As teachers, we want to create environments where our students feel connected with each other and us. We also want students to be motivated and feel empowered to fully participate in our classes. There are many ways to do this, but I’d like to discuss several practical strategies for creating community and supporting students.
Support Students: Let Students Know You Care
“As long as there’s good communication with a teacher, you get the hang of it. If not, it takes too long to figure out what you’re supposed to do.”A high school student, as quoted in Carey, 2020
Decreasing students’ anxiety enables students to focus on the material and engage in successful learning, but when we shift to a virtual classroom, many students are initially overwhelmed. In addition to struggling with new technology, they are bombarded by messages, notifications, and information. In order to reduce affective barriers (e.g., “I didn’t do well on Zoom last semester.”), before the course starts, provide detailed, clearly written handouts that explain all of the technology that will be used. During the first virtual class, rather than assuming students understand the technology, have students practice using the platform’s online functions (e.g., writing on the interactive whiteboard) and online tools (e.g., the learning management system) so that they are confident and prepared for successful learning.
The distinguishing feature in keeping students engaged with virtual lessons is the “Support the student has when learning virtually. That makes all the difference.”Associate Professor, Learning Technologies, George Mason University, as quoted in Carey, 2020
Particularly when studying online, students may feel lonely and vulnerable, so at the beginning and end of each class, greet students by name, recognizing them as individuals, not just numbers. Not only does this increase their sense of community but it also reminds them they are valuable to you.
Regularly (e.g., the end of each week) using a survey or feedback form allows us to better understand our students. First, we can discern students’ understanding of the content (e.g., “Why do you think Ryan is asked to appear on baking shows?”), and when necessary clarify in the next class. Second, we can gauge students’ emotional health (e.g., “What are some of the disadvantages of studying online?”),and provide personal support outside of class. Third, when we perceive students’ frustrations (e.g., “Did you have problems making or uploading the video? If so, please tell me in detail.”), we can address problems, thereby decreasing students’ anxiety. Finally, feedback forms can reveal students’ unspoken concerns, including connectivity issues during online courses.

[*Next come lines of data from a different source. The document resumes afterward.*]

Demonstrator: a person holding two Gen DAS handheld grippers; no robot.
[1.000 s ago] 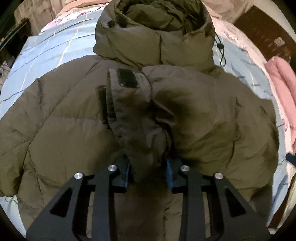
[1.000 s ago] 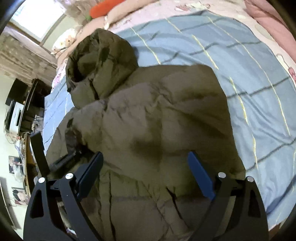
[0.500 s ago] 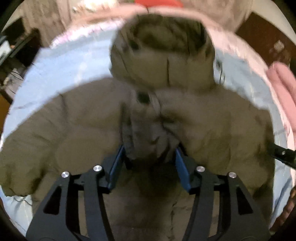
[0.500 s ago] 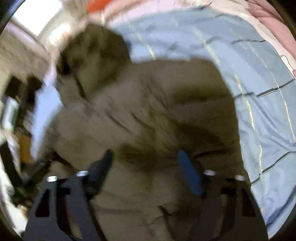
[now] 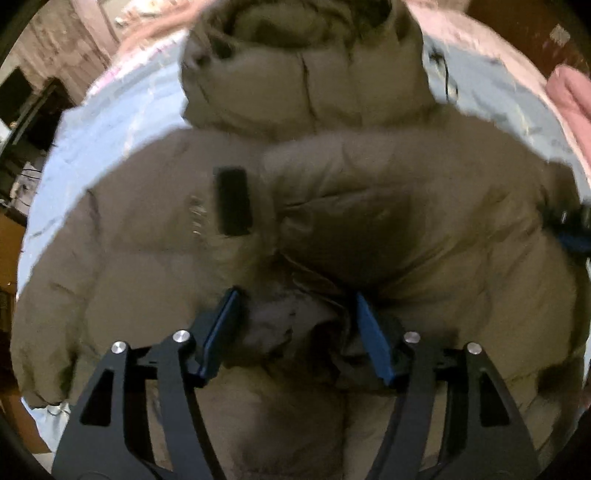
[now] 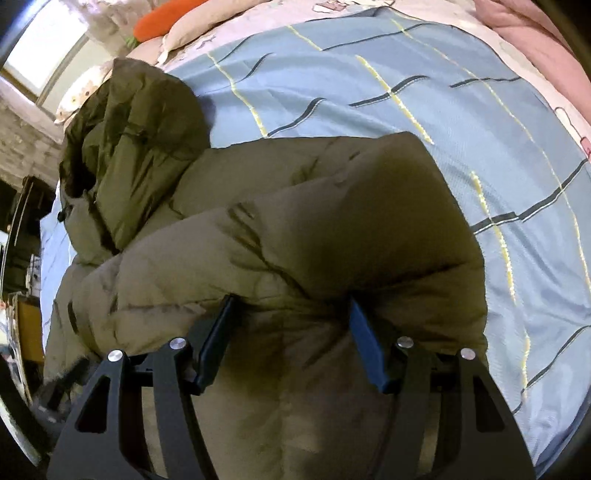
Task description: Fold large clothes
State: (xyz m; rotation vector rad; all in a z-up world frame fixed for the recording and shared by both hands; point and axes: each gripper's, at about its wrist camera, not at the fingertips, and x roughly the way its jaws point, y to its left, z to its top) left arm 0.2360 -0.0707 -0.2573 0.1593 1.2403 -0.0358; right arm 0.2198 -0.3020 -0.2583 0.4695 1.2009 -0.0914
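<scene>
Olive-green puffer jacket (image 6: 258,229), pale blue bedsheet (image 6: 424,92) (yellow and dark lines), seemingly pink blanket (image 5: 569,96)

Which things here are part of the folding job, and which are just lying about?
Part of the job:
- olive puffer jacket, hood included
- left gripper, jaws opening, jacket fabric between them
- right gripper, over the jacket's folded side

Just lying about:
- blue checked sheet underneath
- pink blanket
- orange cushion

right gripper (image 6: 290,341): jaws part-spread, pressed down into a puffy fold | olive down jacket (image 6: 295,229): sleeve folded across body, hood (image 6: 125,147) at upper left | bed (image 6: 461,110): blue plaid sheet | orange pillow (image 6: 162,18) at far edge
</scene>
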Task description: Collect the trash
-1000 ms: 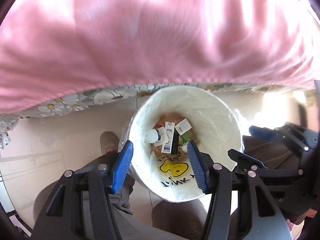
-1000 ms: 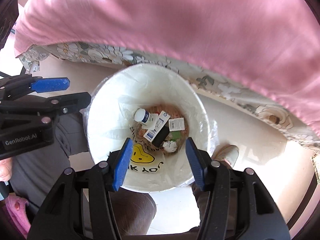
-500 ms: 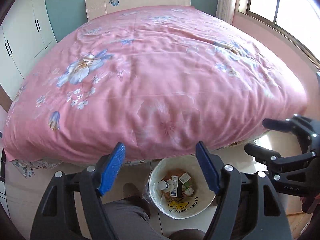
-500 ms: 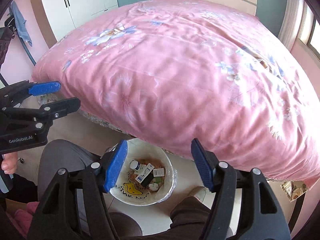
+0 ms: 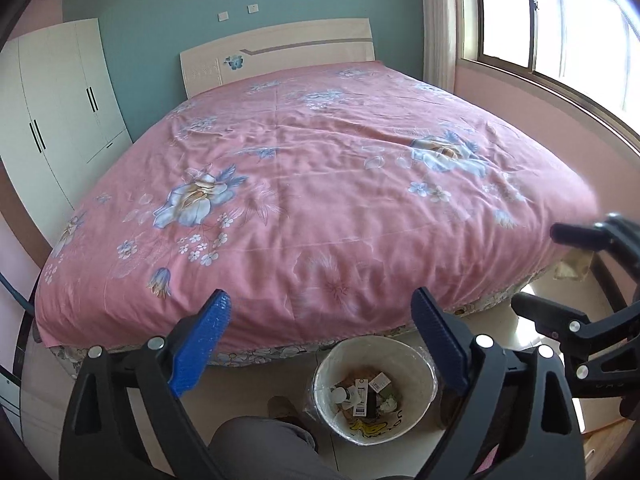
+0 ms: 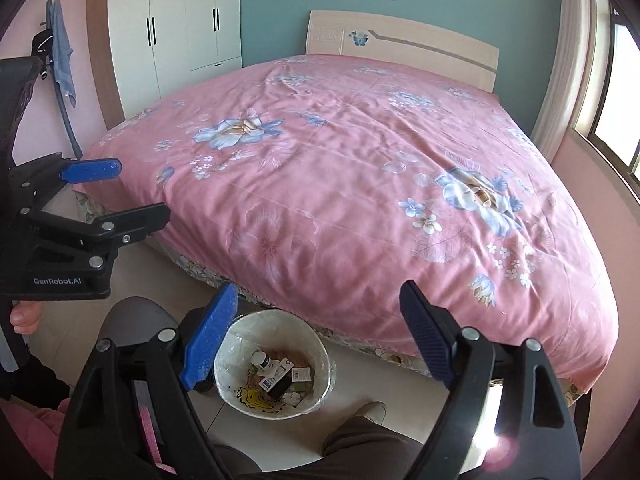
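**Plastic-lined bin holds the collected trash; both jaws empty**

Blue-padded, the left hand-held gripper [image 5: 320,344] and the right hand-held gripper [image 6: 316,334] have just been opening; both stand released, with nothing between the jaws. Below them, on the floor beside the bed [image 5: 320,184], stands one white trash bin [image 6: 236,354]. Its contents:

- one small bottle [image 6: 262,360], rigid, likely slippery;
- about three small cartons, light, crushable.

No loose trash shows on the bed. Probably the stiff bin rim is the place to grasp; the liner tears.
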The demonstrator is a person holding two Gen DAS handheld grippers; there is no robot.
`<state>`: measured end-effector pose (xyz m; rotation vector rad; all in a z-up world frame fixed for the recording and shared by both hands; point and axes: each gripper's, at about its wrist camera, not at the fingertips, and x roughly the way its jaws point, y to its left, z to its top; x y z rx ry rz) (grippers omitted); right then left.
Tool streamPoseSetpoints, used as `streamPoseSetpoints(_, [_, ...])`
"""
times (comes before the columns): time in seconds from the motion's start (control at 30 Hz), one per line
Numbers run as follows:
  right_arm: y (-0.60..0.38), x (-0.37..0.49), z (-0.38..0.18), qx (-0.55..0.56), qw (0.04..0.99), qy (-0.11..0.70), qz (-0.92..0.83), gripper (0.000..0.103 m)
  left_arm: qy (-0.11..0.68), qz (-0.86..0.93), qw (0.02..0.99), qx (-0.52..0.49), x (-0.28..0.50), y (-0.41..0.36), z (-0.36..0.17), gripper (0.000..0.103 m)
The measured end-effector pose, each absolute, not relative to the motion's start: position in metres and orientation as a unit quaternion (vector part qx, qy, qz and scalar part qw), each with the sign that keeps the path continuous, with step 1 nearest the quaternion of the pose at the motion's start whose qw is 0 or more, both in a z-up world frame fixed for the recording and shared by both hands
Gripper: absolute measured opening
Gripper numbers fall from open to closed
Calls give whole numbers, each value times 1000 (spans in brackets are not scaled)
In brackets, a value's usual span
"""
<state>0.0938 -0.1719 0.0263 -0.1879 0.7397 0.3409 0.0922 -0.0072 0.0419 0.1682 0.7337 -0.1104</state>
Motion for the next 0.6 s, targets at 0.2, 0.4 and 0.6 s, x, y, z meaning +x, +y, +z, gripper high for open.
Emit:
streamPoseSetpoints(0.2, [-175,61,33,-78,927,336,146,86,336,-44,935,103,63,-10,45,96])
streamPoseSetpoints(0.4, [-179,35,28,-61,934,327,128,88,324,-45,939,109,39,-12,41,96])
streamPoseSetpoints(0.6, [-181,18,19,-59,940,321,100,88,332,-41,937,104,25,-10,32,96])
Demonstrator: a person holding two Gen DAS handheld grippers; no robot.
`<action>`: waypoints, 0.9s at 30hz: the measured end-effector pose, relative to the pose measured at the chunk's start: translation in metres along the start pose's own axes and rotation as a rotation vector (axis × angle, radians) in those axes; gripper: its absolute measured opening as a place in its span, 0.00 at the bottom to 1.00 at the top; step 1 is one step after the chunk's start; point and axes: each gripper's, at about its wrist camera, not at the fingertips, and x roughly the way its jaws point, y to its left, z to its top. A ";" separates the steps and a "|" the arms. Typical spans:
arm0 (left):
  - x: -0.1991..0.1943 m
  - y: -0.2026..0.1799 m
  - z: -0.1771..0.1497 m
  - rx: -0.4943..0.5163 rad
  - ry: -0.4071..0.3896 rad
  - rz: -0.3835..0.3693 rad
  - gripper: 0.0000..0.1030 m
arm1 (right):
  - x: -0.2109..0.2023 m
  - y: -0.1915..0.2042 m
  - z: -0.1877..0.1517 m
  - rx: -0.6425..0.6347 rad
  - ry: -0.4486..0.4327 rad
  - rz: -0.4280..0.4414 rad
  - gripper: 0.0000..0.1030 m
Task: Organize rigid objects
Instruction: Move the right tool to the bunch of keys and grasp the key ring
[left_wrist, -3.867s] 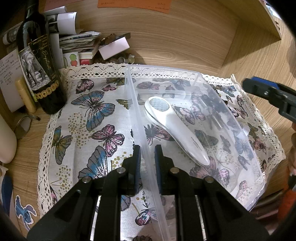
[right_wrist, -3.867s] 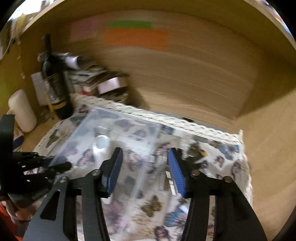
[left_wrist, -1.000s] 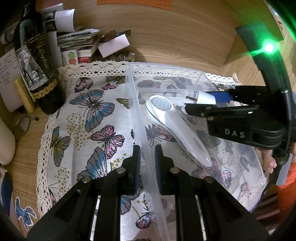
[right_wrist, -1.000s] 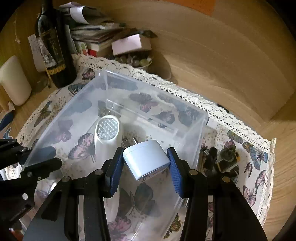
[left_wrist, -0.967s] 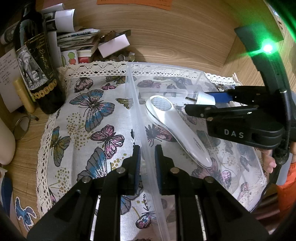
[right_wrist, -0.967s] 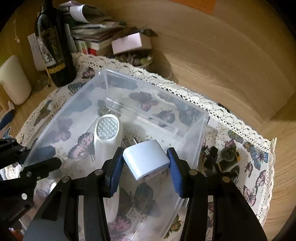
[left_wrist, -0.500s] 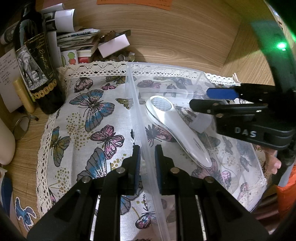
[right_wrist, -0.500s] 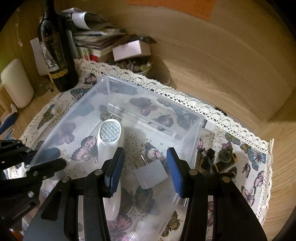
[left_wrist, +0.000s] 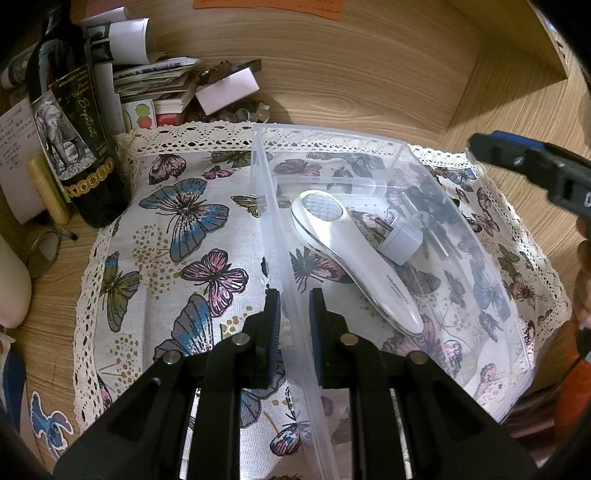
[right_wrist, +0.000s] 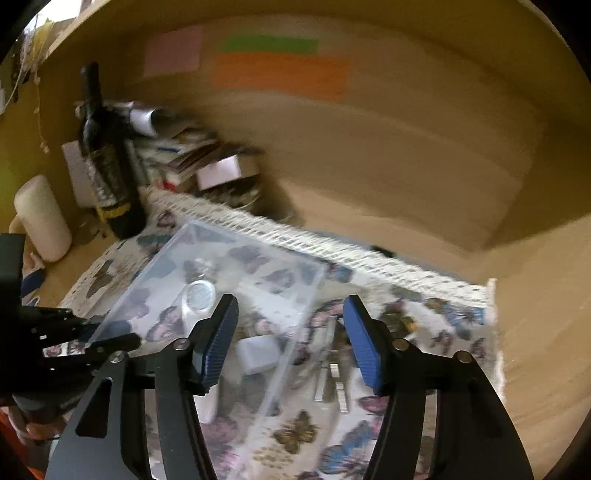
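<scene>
Holding white handheld device (left_wrist: 354, 258) and charger plug (left_wrist: 400, 242), clear bin (left_wrist: 461, 236), left tongs (left_wrist: 294, 312) pinching its wall, right tongs (right_wrist: 290, 339) spread, empty.

Dark glass wine bottle (left_wrist: 79, 147) with an elephant picture: its label carries gold script, not clearly legible, and "2020". White oblong handheld device (left_wrist: 354, 258): small grey brand lettering, too small to read.

Your wooden surface (left_wrist: 369, 92) carries a butterfly-print cloth (left_wrist: 177, 251), a wine bottle (left_wrist: 81, 147) and stacked papers (left_wrist: 155, 77) behind it.
</scene>
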 end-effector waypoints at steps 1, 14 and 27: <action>0.000 0.000 0.000 0.000 0.000 0.000 0.15 | -0.002 -0.004 -0.001 0.007 -0.004 -0.008 0.56; 0.000 0.001 0.000 0.001 0.001 0.001 0.15 | 0.035 -0.062 -0.051 0.126 0.142 -0.090 0.58; 0.000 0.000 0.000 -0.003 0.002 -0.002 0.15 | 0.085 -0.086 -0.062 0.181 0.236 -0.036 0.55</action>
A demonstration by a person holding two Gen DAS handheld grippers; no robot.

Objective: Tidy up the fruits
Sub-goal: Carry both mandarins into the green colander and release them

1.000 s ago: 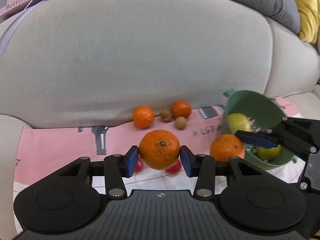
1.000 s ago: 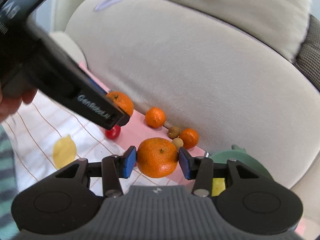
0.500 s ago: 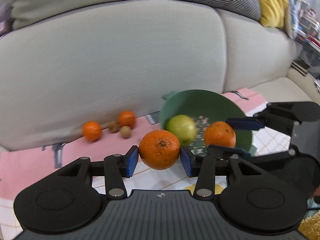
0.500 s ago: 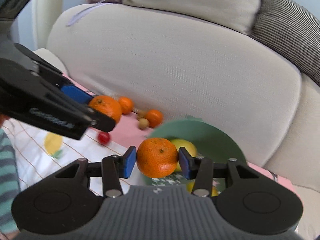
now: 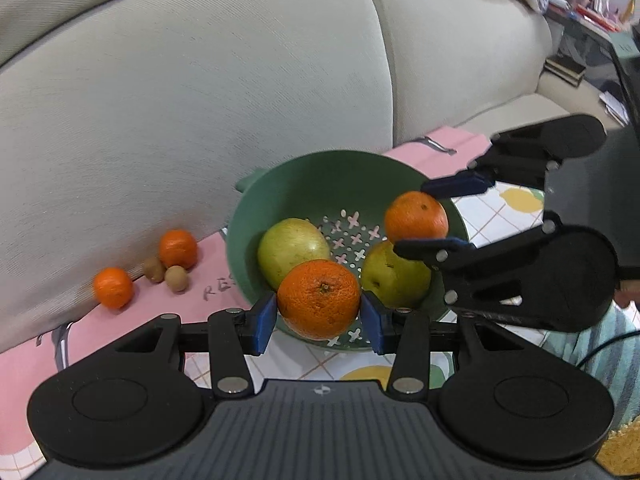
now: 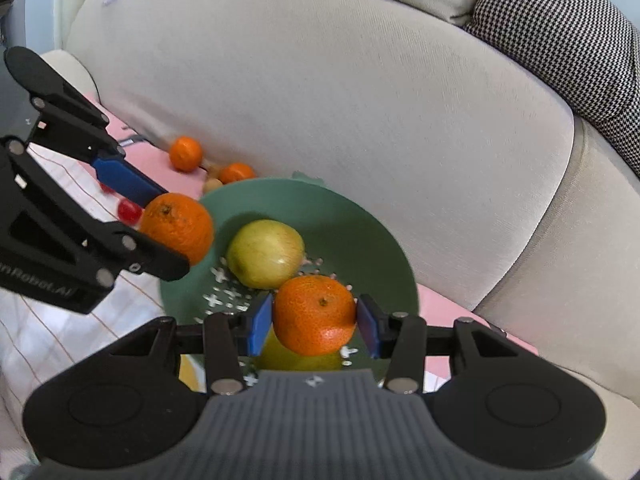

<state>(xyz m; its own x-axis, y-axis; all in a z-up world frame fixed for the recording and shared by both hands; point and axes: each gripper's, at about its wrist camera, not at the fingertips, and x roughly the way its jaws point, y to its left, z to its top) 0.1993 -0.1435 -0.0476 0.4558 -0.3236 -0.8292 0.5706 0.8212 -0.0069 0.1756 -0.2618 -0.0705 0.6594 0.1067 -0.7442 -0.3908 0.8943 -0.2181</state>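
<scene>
My left gripper (image 5: 319, 318) is shut on an orange (image 5: 319, 296), held over the near rim of a green colander (image 5: 332, 172). My right gripper (image 6: 315, 324) is shut on a second orange (image 6: 315, 312) above the colander's (image 6: 360, 220) bowl. Two yellow-green apples (image 5: 294, 246) (image 5: 394, 276) lie inside it. From the left wrist view the right gripper (image 5: 440, 216) comes in from the right with its orange (image 5: 416, 216). From the right wrist view the left gripper (image 6: 160, 220) enters from the left with its orange (image 6: 178, 226).
Two more oranges (image 5: 113, 287) (image 5: 178, 249) and two small brown fruits (image 5: 176, 278) lie on the pink mat (image 5: 120, 328) against the grey sofa cushion (image 5: 200, 100). Small red fruits (image 6: 129, 210) sit on the checked cloth. A houndstooth pillow (image 6: 560, 20) is up on the right.
Both grippers have swept sideways from the loose fruit to the colander, each still gripping its orange. The colander now fills the middle of both views.
</scene>
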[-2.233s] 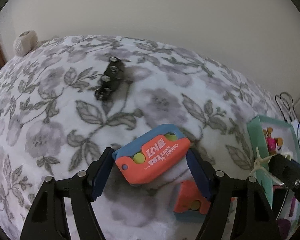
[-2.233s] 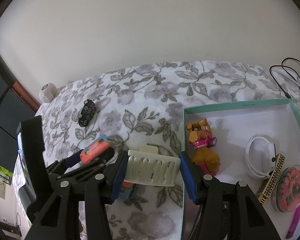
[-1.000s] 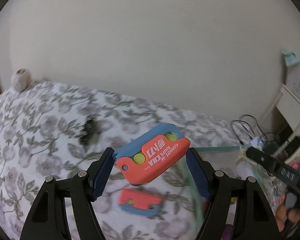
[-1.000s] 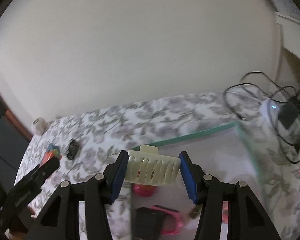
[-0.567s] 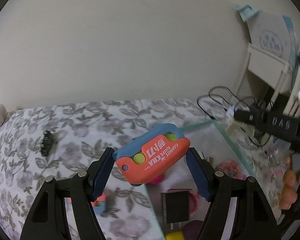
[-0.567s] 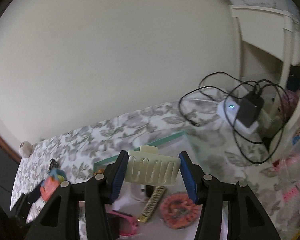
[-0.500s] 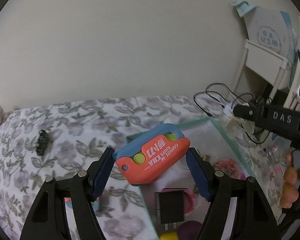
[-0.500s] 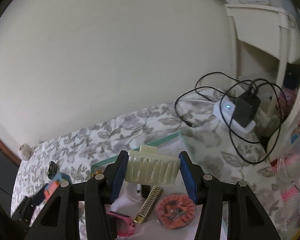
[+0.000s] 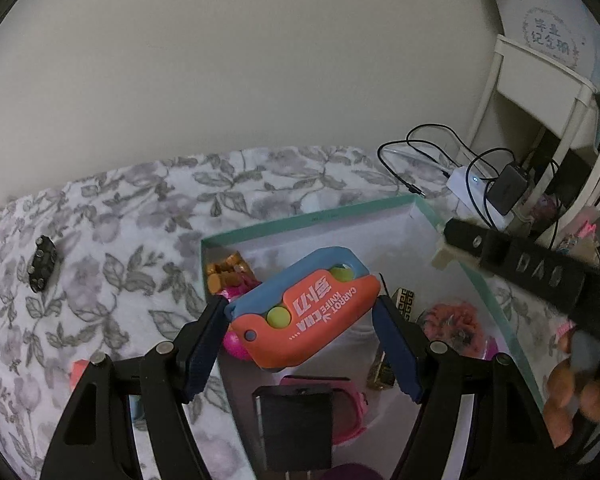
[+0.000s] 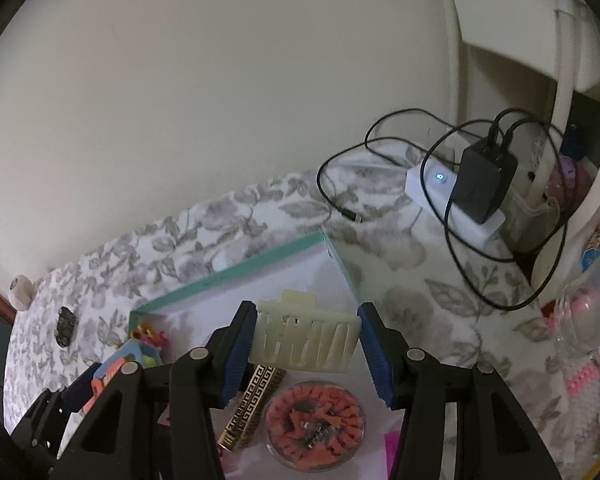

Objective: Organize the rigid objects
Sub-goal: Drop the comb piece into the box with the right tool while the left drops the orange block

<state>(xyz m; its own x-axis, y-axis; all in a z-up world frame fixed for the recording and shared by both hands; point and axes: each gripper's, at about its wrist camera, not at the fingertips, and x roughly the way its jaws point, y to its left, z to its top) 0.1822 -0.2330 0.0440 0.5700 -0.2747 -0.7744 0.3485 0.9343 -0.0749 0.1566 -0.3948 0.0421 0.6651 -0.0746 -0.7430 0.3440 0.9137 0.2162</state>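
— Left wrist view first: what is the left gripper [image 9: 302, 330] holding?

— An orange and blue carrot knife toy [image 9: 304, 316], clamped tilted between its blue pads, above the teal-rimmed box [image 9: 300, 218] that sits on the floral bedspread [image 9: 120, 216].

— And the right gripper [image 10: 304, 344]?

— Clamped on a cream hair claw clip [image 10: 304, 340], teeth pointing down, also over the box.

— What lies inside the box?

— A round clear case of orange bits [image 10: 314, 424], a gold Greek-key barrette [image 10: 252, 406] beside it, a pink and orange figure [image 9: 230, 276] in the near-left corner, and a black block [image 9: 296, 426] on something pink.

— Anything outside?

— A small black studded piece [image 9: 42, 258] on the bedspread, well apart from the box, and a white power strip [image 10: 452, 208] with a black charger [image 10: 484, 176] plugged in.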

Examples of questions include:
- Describe your data situation.
- Did you have any problems with technology PREPARING for class? If so, what problems?
- Did you have any problems with technology DURING class? If so, what problems?
“The question of the day” is an effective way to build community in the classroom. At the beginning of the semester, have students give you questions about things they would like to know. As you answer the questions throughout the semester, students realize you want to build a relationship and care about their interests.
Whether online or in the classroom, communication among students (including pair and small group work) is invaluable in both practicing the language and creating community, and by changing partners, we allow our students to make friends and hear various ways of saying the same idea. In the weekly feedback form, my students consistently noted that they liked having many partners because they could talk about various topics and learn about their classmates and me.
A third way to create community in the classroom is to ask students to brainstorm projects to do outside of class. Projects often scaffold 21st century skills, and by maintaining a safe social distance, students may be able to get out of their homes. Projects also develop students’ ability to collect data, which is then reported to classmates in class. Through these discussions, students learn about themselves and their classmates, as well as the larger world.
Outside of Class
Interactive homework not only extends content discussion and language practice but also provides a real-world audience. Using the learning management system, students can, for instance, share a photo of an outfit they like and write about why they like it. Classmates then respond or ask follow-up questions. Because our students are often visual learners, video posts and responses are another way to engage our learners and provide authentic audiences for using English outside of the classroom.